### WHAT THE TASK REQUIRES
Every line holding "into" should be copied from the records below.

### THE INPUT
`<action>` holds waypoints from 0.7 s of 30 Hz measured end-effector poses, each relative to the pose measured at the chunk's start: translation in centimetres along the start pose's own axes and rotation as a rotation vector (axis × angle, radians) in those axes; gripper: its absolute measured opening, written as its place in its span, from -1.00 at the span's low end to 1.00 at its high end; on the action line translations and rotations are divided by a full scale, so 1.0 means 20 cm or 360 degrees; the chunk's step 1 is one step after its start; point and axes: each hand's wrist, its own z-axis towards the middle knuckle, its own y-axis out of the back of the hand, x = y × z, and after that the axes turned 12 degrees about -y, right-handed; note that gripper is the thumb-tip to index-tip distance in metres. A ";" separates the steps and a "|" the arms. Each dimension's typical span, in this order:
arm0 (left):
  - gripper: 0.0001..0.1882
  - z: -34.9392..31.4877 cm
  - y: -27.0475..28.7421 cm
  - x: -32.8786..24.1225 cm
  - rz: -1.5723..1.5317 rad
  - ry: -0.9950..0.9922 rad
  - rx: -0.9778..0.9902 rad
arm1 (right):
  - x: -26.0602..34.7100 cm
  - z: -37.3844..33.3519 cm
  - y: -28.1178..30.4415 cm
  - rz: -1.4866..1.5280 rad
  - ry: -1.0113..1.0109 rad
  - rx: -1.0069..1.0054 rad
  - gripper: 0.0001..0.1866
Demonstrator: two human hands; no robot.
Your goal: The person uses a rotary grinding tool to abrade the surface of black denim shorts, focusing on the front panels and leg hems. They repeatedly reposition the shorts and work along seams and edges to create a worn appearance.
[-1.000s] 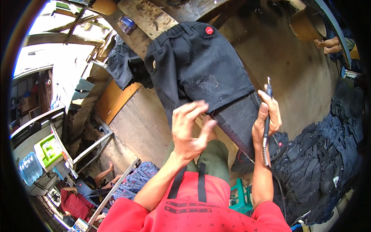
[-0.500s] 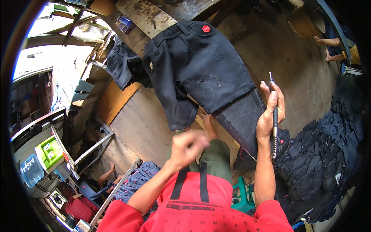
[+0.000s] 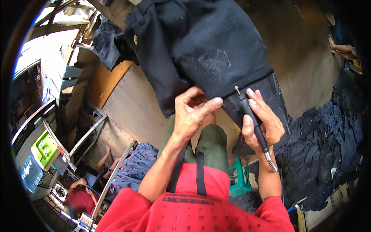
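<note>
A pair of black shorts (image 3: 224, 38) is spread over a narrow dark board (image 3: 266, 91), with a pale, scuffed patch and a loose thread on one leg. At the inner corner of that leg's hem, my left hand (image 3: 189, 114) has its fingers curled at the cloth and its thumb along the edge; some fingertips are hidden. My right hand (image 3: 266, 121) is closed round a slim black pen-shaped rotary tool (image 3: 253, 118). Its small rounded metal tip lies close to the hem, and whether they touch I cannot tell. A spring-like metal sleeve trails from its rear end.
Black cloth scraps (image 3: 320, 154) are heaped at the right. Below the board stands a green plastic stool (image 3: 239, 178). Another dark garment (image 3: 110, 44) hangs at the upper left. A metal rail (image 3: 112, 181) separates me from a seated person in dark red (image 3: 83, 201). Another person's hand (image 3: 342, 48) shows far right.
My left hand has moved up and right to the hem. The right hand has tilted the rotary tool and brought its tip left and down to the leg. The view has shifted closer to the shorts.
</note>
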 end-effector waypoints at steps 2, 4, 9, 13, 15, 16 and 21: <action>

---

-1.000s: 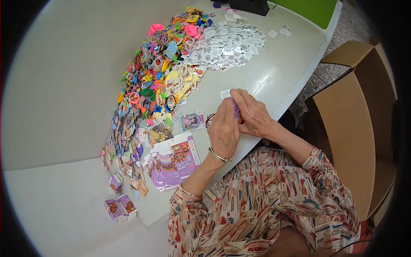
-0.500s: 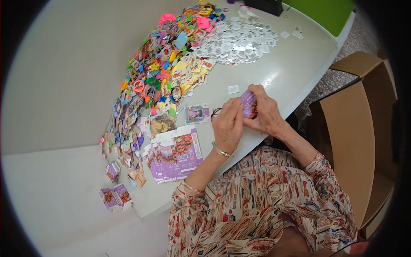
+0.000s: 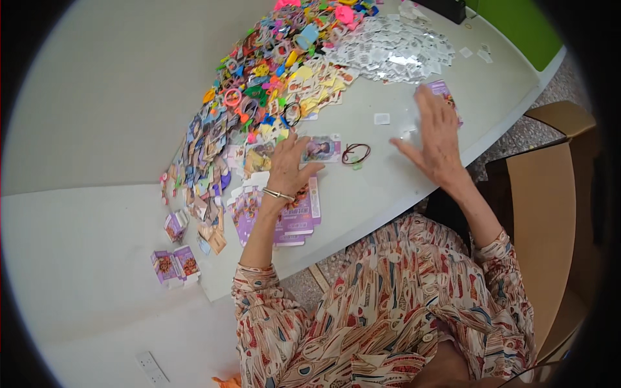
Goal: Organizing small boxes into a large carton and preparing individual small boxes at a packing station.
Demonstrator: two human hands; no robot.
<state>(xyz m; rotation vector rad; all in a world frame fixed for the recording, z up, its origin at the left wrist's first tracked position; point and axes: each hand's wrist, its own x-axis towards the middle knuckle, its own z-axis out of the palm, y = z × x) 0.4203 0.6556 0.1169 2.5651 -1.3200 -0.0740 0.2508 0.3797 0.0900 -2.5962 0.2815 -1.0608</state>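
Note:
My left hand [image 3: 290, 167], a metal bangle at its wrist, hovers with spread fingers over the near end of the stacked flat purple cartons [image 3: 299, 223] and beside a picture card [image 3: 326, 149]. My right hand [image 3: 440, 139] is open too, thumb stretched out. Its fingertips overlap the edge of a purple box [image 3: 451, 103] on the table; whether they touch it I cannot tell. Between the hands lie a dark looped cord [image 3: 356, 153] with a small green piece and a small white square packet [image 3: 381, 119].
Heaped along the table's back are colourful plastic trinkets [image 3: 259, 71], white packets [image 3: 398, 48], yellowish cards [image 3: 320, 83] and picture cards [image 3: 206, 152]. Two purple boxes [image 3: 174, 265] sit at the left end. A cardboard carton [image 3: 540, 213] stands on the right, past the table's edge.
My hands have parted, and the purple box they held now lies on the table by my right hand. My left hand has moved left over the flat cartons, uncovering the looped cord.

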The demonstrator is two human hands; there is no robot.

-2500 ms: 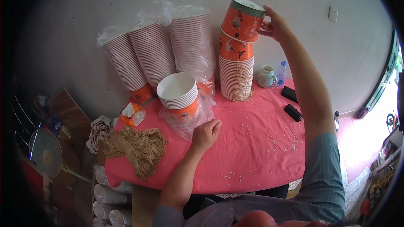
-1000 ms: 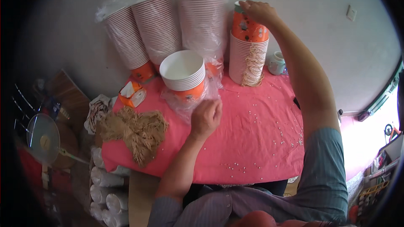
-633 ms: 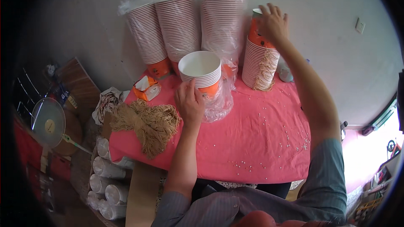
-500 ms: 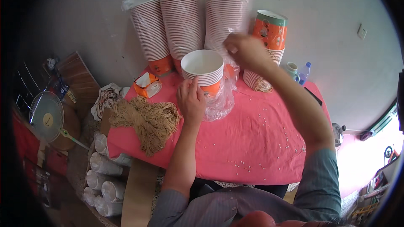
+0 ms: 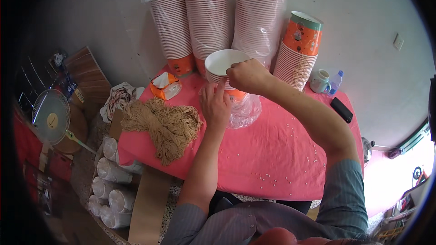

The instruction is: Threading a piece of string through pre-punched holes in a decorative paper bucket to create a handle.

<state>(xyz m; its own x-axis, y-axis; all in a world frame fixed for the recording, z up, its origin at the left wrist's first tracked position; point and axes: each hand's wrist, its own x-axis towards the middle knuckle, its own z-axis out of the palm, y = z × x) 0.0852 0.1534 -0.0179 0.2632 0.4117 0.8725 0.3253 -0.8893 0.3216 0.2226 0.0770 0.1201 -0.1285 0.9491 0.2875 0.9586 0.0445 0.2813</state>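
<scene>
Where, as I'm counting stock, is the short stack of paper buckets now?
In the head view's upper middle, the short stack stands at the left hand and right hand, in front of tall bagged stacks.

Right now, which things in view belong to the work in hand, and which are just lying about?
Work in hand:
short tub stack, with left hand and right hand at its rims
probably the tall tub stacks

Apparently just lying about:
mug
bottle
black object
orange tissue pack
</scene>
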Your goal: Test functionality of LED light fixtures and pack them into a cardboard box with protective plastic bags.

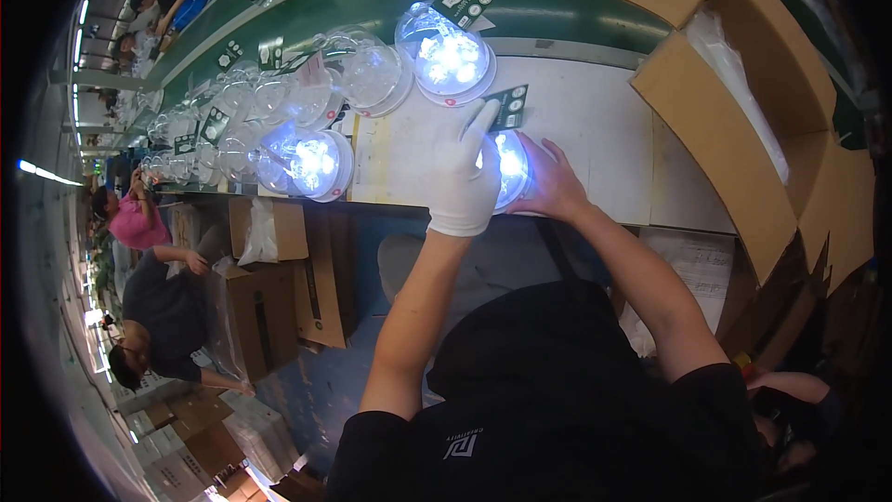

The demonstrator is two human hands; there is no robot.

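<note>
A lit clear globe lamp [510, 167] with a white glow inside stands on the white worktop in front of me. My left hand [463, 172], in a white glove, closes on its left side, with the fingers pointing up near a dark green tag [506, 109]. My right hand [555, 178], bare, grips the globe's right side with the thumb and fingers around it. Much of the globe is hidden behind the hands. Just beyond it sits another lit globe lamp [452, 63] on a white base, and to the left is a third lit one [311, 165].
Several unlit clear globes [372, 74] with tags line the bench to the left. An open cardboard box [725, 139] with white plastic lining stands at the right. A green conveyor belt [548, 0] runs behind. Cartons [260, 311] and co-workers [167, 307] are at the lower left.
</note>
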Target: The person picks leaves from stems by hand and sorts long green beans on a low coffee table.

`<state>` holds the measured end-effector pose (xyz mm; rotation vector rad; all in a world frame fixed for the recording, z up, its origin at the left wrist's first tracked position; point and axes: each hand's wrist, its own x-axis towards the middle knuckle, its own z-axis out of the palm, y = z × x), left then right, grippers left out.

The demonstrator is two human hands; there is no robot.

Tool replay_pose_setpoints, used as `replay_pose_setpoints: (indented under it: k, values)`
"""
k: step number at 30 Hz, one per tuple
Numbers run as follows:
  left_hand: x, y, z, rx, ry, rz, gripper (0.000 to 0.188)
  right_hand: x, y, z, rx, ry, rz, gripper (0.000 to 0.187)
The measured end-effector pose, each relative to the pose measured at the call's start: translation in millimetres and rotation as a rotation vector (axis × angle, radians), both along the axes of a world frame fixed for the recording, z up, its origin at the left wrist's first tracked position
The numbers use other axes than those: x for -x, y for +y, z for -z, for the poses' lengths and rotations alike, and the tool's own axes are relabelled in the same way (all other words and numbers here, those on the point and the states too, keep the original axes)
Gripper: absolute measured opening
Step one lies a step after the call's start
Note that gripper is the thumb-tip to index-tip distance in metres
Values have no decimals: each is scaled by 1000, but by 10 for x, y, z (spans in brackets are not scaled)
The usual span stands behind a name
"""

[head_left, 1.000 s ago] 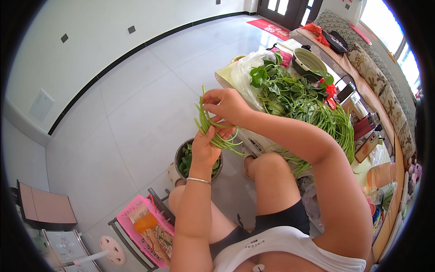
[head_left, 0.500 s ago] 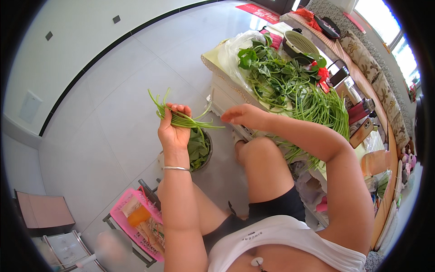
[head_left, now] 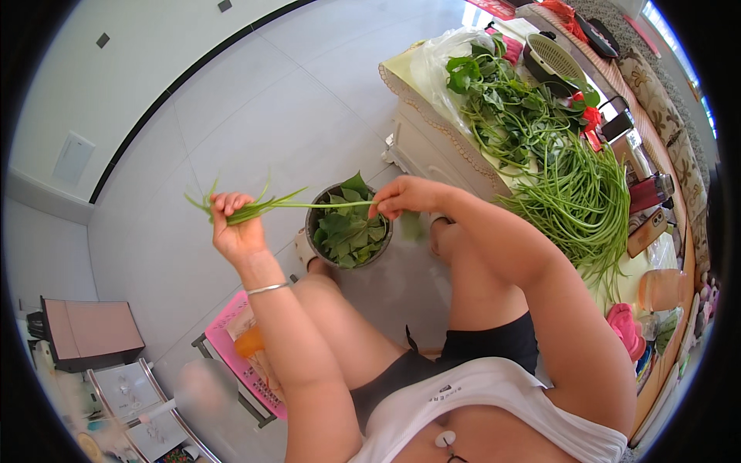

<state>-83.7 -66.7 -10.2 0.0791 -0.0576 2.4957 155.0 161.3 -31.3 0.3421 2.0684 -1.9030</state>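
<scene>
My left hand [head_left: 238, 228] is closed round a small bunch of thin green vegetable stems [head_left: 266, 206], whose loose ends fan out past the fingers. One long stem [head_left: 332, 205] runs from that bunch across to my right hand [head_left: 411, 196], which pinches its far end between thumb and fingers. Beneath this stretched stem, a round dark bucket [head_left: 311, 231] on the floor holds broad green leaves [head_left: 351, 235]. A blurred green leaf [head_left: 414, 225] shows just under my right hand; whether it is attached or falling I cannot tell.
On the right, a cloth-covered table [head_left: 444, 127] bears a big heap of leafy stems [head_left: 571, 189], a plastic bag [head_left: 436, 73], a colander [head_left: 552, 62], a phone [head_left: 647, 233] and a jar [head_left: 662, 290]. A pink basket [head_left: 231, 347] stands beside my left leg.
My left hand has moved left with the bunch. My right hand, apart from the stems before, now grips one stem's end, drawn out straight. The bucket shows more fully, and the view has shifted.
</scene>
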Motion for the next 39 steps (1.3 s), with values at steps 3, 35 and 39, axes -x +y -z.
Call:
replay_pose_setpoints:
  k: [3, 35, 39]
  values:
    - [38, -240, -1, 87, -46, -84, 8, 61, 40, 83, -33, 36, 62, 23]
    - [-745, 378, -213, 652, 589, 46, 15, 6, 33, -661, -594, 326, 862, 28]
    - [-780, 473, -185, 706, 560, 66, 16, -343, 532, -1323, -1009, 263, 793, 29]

### SOLUTION TO THIS EXERCISE
Goal: Organizing small boxes into a large carton and preparing individual small boxes at a packing station.
Your goal: Test functionality of LED light fixtures and pack them into a cardboard box with protective plastic bags.

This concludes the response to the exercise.